Aunque San Benito mantenga en el tema de la obediencia una estructura clara basada en la autoridad y la antigüedad para evitar confusiones que perturben la paz, es evidente que en el fondo está llamando a una obediencia mutua. Igualmente podemos decir a la hora de satisfacer el enojo de los hermanos. Es normal que viviendo juntos nos hagamos daño, por muy exquisitos que seamos en el trato. Pero lo que no es normal es que no procuremos vivir según el evangelio del perdón. San Benito no soporta la soberbia. Si decimos en el salmo que Dios resiste a los soberbios, San Benito se expresa del mismo modo. Cuando uno no está dispuesto a calmar el enojo del hermano, incluso aunque no haya habido malicia, es que se cierra en sí mismo y no está dispuesto a crear comunidad ni a crecer interiormente liberándose de su propio ego. Esto va creando actitudes negativas que nos distancian más y más. Al final se enquistan de tal manera en la memoria, que el odio o el rechazo hacia ciertos hermanos se mantiene durante años y años, sin curación posible. Si nos acostumbramos a atajar esos recelos que surgen, con frecuencia subjetivos e inconsistentes a causa de los sentimientos, entonces evitaremos que se produzcan rechazos duraderos. Y no necesitamos atajarlos con postraciones llamativas, sino basta con cultivar la sensibilidad y quizá la pizca de gracia necesaria para enfriar los ánimos. Y si esto no surge, siempre queda el perdón explícito.
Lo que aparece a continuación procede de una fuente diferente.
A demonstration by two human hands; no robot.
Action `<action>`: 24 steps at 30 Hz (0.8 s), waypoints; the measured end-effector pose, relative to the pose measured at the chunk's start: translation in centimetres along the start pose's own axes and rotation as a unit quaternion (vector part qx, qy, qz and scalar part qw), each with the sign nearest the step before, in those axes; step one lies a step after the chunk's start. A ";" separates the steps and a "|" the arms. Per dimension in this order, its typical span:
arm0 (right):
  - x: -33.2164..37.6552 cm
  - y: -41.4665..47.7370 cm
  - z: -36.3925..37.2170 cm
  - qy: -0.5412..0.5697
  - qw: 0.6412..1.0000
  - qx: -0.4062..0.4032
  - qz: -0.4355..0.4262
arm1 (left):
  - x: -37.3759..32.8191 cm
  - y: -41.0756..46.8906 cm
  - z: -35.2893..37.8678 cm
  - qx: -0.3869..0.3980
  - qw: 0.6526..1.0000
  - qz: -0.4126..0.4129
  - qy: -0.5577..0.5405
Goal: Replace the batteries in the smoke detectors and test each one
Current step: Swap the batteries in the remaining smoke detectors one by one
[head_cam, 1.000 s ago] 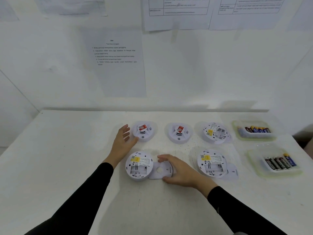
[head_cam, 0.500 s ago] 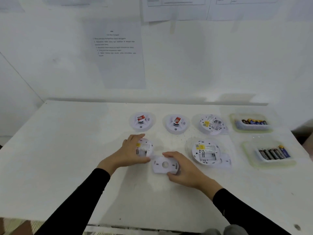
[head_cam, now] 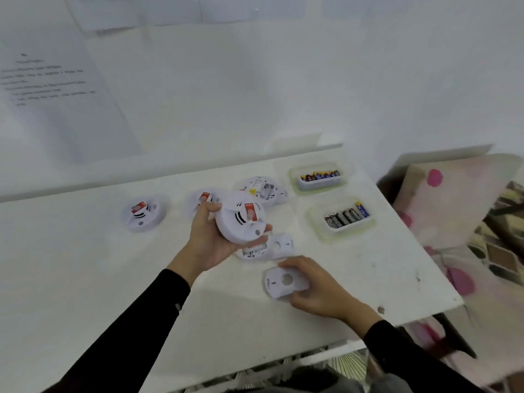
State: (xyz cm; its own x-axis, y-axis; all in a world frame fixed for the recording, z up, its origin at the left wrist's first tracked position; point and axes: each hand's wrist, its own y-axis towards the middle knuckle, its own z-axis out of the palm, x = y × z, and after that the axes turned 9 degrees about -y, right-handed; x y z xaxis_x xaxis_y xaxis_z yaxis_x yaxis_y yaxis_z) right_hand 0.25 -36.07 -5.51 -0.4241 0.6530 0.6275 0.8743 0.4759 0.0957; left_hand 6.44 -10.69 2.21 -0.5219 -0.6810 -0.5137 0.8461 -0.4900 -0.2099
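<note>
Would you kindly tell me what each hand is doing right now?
Left hand: grips a smoke detector, held above the table.
Right hand: grips the backplate lying on the table.

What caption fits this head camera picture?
Left hand holds a round white smoke detector above the white table; right hand grips a flat white mounting plate.

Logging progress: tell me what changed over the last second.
The left hand took hold of the near-left detector, lifted it off the table and turned it front up. The right hand still grips the plate on the table. The far-left detector and battery trays stayed put.
</note>
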 end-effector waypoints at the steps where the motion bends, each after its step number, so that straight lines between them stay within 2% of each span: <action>1: -0.8 -0.2 -0.6 -0.021 1.000 -0.012 -0.003 | 0.5 0.8 0.8 0.009 1.000 -0.005 -0.007; 4: -2.9 -0.6 -1.9 -0.093 0.995 -0.016 -0.033 | 1.7 2.9 2.9 0.018 0.999 -0.013 -0.028; 7: -3.5 -0.1 -3.5 -0.096 0.993 -0.025 -0.061 | 2.8 4.7 4.0 0.021 0.999 -0.003 -0.043; 10: -3.7 2.0 -6.3 -0.058 0.991 -0.108 -0.051 | 3.5 6.4 4.9 0.008 0.998 0.016 -0.055; 12: -5.0 4.5 -8.6 -0.073 0.983 -0.167 0.006 | 3.8 7.3 5.7 -0.017 0.998 0.034 -0.059; 13: -5.9 5.8 -9.8 -0.095 0.982 -0.154 0.053 | 3.9 7.6 6.0 -0.028 0.997 0.044 -0.061; 15: -7.4 7.9 -11.5 -0.178 0.973 -0.034 0.145 | 4.1 8.3 6.5 -0.039 0.996 0.058 -0.063; 17: -8.4 9.3 -12.2 -0.243 0.950 0.080 0.177 | 4.3 8.8 6.8 -0.046 0.994 0.073 -0.063; 18: -8.5 9.6 -12.3 -0.247 0.946 0.111 0.180 | 4.4 8.9 6.9 -0.048 0.994 0.078 -0.063; 21: -8.7 10.4 -12.4 -0.209 0.951 0.139 0.178 | 4.7 9.4 7.2 -0.042 0.993 0.086 -0.069; 24: -8.8 10.8 -12.5 -0.210 0.956 0.134 0.153 | 4.8 9.9 7.5 -0.035 0.992 0.089 -0.077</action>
State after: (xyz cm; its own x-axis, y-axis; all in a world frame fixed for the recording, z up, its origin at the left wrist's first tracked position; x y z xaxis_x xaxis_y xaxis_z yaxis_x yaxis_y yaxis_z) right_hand 16.36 -44.09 -0.33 -0.2644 0.9383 0.2228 0.9045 0.3214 -0.2802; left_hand 11.52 -22.91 3.85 -0.3694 -0.8315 -0.4150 0.9290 -0.3188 -0.1881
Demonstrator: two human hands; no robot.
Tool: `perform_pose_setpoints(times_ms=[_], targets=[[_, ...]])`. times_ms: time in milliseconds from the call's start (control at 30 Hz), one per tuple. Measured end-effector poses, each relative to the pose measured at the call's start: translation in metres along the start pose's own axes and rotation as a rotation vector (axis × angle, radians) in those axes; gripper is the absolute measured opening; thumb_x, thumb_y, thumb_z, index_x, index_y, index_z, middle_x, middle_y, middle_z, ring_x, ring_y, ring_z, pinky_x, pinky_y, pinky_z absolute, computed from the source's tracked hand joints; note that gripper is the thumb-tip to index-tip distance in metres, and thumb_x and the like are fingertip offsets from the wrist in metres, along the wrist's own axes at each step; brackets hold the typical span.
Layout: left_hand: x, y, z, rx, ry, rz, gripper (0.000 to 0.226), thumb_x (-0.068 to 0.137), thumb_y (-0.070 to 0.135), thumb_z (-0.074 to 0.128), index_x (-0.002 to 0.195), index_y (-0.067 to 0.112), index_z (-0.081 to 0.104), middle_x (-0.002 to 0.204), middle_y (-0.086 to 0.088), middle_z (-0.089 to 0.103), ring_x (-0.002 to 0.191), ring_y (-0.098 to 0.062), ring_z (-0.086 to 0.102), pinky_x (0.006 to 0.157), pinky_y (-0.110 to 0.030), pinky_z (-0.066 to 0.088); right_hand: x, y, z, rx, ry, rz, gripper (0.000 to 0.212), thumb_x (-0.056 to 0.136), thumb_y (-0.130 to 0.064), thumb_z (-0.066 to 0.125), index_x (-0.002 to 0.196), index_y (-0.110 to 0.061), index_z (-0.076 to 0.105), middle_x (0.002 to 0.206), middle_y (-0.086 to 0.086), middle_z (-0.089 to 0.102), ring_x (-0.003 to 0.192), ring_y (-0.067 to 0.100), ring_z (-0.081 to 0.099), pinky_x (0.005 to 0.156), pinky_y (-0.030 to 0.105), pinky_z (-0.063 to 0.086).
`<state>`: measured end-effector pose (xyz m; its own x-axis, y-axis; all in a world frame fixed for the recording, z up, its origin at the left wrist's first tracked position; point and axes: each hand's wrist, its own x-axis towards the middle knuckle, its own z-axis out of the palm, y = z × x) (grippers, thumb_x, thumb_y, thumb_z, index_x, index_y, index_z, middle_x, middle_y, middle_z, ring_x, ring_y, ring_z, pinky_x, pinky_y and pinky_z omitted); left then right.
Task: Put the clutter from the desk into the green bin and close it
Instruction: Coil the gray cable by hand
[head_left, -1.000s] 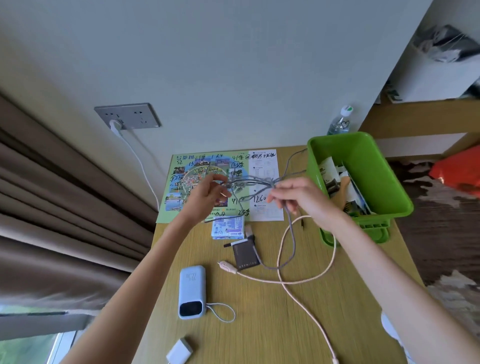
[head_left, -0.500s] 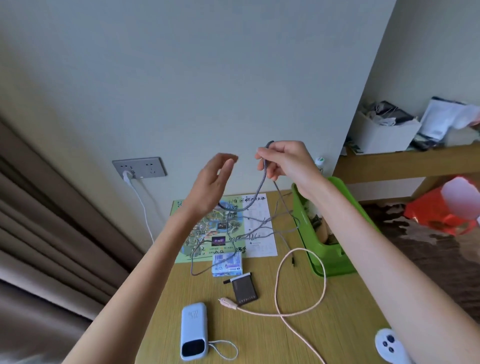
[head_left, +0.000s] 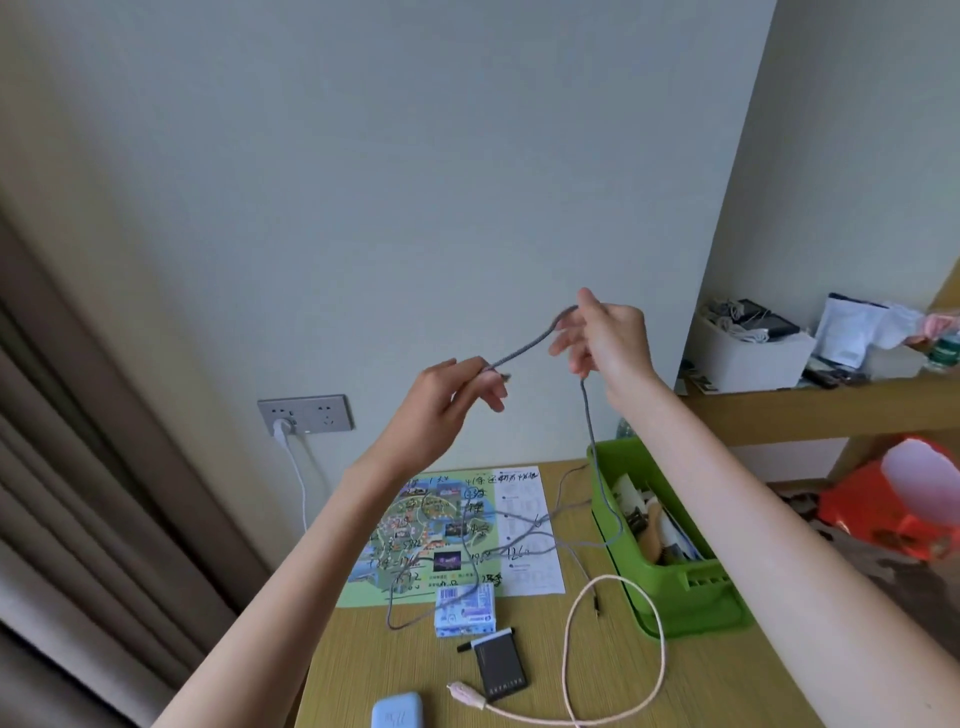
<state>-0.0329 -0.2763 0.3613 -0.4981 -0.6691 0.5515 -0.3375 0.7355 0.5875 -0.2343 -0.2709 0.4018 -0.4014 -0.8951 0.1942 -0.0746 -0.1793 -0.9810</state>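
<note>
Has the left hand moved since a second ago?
Yes, upward: the left hand was over the map, below the wall socket; now it is level with it, pinching the grey cable.

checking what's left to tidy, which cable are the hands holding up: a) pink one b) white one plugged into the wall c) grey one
c: the left hand and right hand both pinch the grey cable in the air; the pink cable lies on the desk.

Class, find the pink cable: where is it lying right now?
In the head view the pink cable lies looped on the desk, lower centre, between the black device and the green bin.
</note>
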Motion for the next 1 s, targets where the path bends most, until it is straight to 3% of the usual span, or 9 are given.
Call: perform_pose_setpoints(times_ms=[100,133,233,367,500,633,733,833,1000], targets=[[0.012,0.008,-0.004,-0.248,0.064,-0.097,0.032,0.103,0.019,0.039,0.092,0.003,0.063,0.080,-0.006,0.072,0.083,-0.017,0.069,0.088,-0.028,0.049,0.000,0.001,-0.007,-0.148,0.035,-0.135,0.021,0.089,-0.018,0.051,0.079,-0.003,0.062,0.060,0.010,0.066,0.038,0.020,0.045,0.042,0.024,0.036],[0.016,0.009,-0.005,-0.276,0.084,-0.111,0.032,0.103,0.017,0.038,0.092,0.001,0.063,0.079,-0.008,0.071,0.082,-0.016,0.069,0.089,-0.027,0.049,-0.003,0.001,-0.008,-0.152,-0.025,-0.159,0.013,0.080,-0.015,0.053,0.085,-0.005,0.060,0.067,0.010,0.066,0.042,0.021,0.049,0.043,0.025,0.038],[0.024,0.015,-0.002,-0.333,0.097,-0.128,0.031,0.103,0.013,0.037,0.093,-0.001,0.062,0.078,-0.011,0.069,0.077,-0.015,0.068,0.087,-0.027,0.049,-0.011,0.008,-0.006,-0.259,-0.348,-0.192,0.032,0.065,-0.015,0.052,0.096,-0.012,0.061,0.078,0.005,0.057,0.051,0.011,0.051,0.045,0.024,0.041],[0.026,0.019,-0.001,-0.467,0.104,-0.154,0.034,0.104,0.020,0.037,0.091,0.000,0.062,0.087,-0.012,0.067,0.086,-0.016,0.066,0.087,-0.027,0.052,-0.016,0.028,0.001,-0.486,-0.513,-0.208,0.008,0.077,-0.022,0.063,0.080,-0.025,0.070,0.080,-0.002,0.051,0.069,0.012,0.052,0.065,0.029,0.041],[0.027,0.020,-0.008,-0.686,0.109,-0.209,0.036,0.102,0.029,0.041,0.081,0.010,0.063,0.114,-0.003,0.067,0.117,-0.014,0.059,0.097,-0.034,0.047,-0.012,0.049,-0.001,-0.600,-0.453,-0.240,0.032,0.097,-0.034,0.050,0.079,-0.025,0.075,0.090,0.003,0.058,0.084,0.016,0.058,0.081,0.036,0.042],[0.031,0.021,-0.014,-1.057,0.080,-0.240,0.035,0.103,0.031,0.036,0.079,0.014,0.055,0.130,-0.012,0.062,0.126,-0.024,0.055,0.106,-0.041,0.039,-0.010,0.064,-0.009,-0.565,-0.517,-0.201,0.031,0.101,-0.024,0.048,0.085,-0.018,0.074,0.099,0.009,0.066,0.096,0.019,0.061,0.091,0.032,0.042],[0.035,0.020,-0.013,-1.254,0.152,-0.308,0.039,0.104,0.035,0.034,0.079,0.014,0.057,0.110,-0.010,0.070,0.117,-0.026,0.062,0.107,-0.043,0.039,-0.010,0.069,-0.014,-0.450,-0.554,-0.128,0.032,0.102,-0.017,0.045,0.085,-0.008,0.070,0.087,0.002,0.071,0.084,0.011,0.064,0.087,0.026,0.046],[0.040,0.019,-0.013,-1.315,0.271,-0.352,0.041,0.105,0.034,0.030,0.083,0.012,0.057,0.079,-0.004,0.062,0.082,-0.021,0.066,0.100,-0.046,0.047,-0.007,0.074,-0.024,-0.325,-0.564,-0.013,0.027,0.101,-0.017,0.049,0.086,-0.004,0.067,0.072,0.007,0.068,0.073,0.015,0.067,0.084,0.028,0.050],[0.041,0.010,-0.021,-1.023,0.386,-0.371,0.034,0.106,0.027,0.028,0.086,0.012,0.051,0.074,-0.003,0.053,0.060,-0.014,0.053,0.079,-0.039,0.057,-0.001,0.072,-0.047,-0.266,-0.461,0.022,0.029,0.092,-0.030,0.064,0.077,-0.005,0.066,0.048,-0.005,0.047,0.055,0.016,0.055,0.083,0.032,0.049]])
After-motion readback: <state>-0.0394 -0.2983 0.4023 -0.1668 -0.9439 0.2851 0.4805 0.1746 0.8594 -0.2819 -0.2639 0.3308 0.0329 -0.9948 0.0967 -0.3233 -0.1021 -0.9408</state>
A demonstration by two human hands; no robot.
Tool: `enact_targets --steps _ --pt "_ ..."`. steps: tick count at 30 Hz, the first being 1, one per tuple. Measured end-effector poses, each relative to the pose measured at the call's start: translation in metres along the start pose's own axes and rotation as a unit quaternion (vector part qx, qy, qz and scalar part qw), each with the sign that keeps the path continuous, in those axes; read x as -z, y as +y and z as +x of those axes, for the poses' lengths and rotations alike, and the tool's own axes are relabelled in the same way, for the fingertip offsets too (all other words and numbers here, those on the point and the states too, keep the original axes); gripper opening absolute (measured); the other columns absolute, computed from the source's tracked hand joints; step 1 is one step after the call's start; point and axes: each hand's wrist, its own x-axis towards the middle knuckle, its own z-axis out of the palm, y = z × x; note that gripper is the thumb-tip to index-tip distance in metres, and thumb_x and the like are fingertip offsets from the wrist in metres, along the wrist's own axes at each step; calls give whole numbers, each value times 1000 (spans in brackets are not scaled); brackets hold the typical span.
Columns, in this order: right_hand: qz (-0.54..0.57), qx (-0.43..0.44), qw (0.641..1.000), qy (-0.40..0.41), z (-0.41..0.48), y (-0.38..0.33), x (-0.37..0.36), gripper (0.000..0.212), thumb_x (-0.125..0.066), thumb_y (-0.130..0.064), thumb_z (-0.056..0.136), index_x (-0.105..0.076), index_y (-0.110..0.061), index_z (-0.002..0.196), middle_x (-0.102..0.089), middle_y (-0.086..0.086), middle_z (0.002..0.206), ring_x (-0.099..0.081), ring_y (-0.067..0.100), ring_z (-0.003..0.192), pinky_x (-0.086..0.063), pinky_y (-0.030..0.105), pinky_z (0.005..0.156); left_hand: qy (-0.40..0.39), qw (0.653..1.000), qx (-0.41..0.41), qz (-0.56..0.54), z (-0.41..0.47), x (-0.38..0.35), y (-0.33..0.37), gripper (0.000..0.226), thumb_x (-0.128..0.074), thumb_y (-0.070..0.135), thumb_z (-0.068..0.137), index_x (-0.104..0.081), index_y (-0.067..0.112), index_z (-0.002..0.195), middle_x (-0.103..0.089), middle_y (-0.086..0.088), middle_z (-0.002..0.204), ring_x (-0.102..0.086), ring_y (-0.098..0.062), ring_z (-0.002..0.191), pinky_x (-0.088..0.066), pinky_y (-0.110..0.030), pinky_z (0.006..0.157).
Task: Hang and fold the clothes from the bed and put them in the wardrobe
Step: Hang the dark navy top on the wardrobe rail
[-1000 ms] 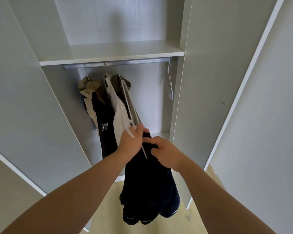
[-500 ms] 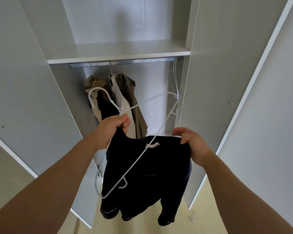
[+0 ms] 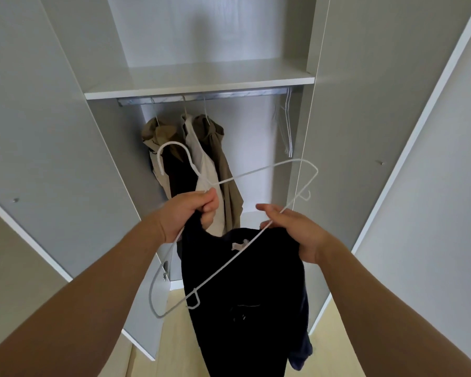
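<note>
Below the metal wardrobe rail (image 3: 201, 97), the left hand (image 3: 185, 216) pinches the thin white wire hanger (image 3: 256, 171) and the black fabric garment (image 3: 242, 308), whose collar the right hand (image 3: 291, 229) also grips, the hanger slanting up-right outside it.

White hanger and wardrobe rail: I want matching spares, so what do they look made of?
White hanger: thin wire, probably metal under a matte white coating, judging by its slender bent loops. Wardrobe rail: seemingly brushed metal, grey with a dull sheen.

The wardrobe rail (image 3: 229, 94) carries hung garments (image 3: 221, 164) and spare hangers (image 3: 288, 126).
</note>
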Motion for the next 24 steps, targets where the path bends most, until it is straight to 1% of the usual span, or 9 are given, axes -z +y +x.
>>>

Cultivemos el respeto mutuo, el afán por no juzgar y el empeño por restablecer las relaciones fraternas antes que se tensen y enfríen. No se trata de saber quién lleva razón, sino de amar más, sin caer en la tentación de armarnos de razones para no amar de corazón. San Benito es muy claro al respecto. No pide nos perdamos en disquisiciones, sino que actuemos con humildad y amor. Y si pensamos que el otro se puede aprovechar de nuestra buena voluntad, no olvidemos que Dios mismo la tiene con nosotros y nos da su gracia aun sabiendo que muchas veces la ensuciamos.
Los seguidores de Jesús no podemos sino vivir como nos dice el Maestro, si es que verdaderamente queremos ser sus discípulos. Ninguna excusa puede justificar el no hacerlo.